DNA tests have become more and more popular to determine hereditary traits, ancestry, food sensitivity, and even to find out your dog’s exact breed. Now, some doctors are using genome sequencing as a more common practice to help treat brain tumors and brain cancer.
What is a genome?
A genome is the complete set of genes or genetic material present in a cell or organism.
What is genome sequencing?
Genome sequencing is determining the order of DNA bases (As, Ts, Cs, Gs) that make up an organism.
What are the benefits to genome sequencing?
Genome sequencing can help determine a targeted therapy for tumors or cancer treatment based on a patient’s specific genetic make-up. A certain gene mutation could determine a better course of treatment for one patient versus another. For tumor genome sequencing, both tissue from the tumor and healthy tissue is taken during surgery or a biopsy so the genetic make-up can be compared.
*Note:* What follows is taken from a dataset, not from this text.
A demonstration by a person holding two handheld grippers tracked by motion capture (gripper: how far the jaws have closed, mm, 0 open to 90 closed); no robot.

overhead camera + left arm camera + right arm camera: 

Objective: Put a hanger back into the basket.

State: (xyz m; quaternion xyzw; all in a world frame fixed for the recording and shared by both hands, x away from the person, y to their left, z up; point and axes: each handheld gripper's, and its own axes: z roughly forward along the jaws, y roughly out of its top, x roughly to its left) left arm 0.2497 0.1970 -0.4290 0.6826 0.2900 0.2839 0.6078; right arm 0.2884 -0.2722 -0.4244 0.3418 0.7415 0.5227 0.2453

Making Genome Sequencing Part of Standard of Care
In collaboration with other institutions, the University of Michigan’s C.S. Mott Children’s Hospital is leading studies of the benefits of genome sequencing for pediatric cancer cases, and especially for brain cancer. “Brain cancer is the leading cause of cancer death among children. We have to shift the paradigm in how we manage these cases. Younger patients with high risk or relapsed brain cancer urgently need novel effective therapies based on the unique biology of each child’s specific tumor,” Carl Koschmann, M.D.
It is a large task to commit to genomic testing, but the results can isolate genetic mutations that could be helping the cancer grow, and could help determine a better treatment plan specific to each patient.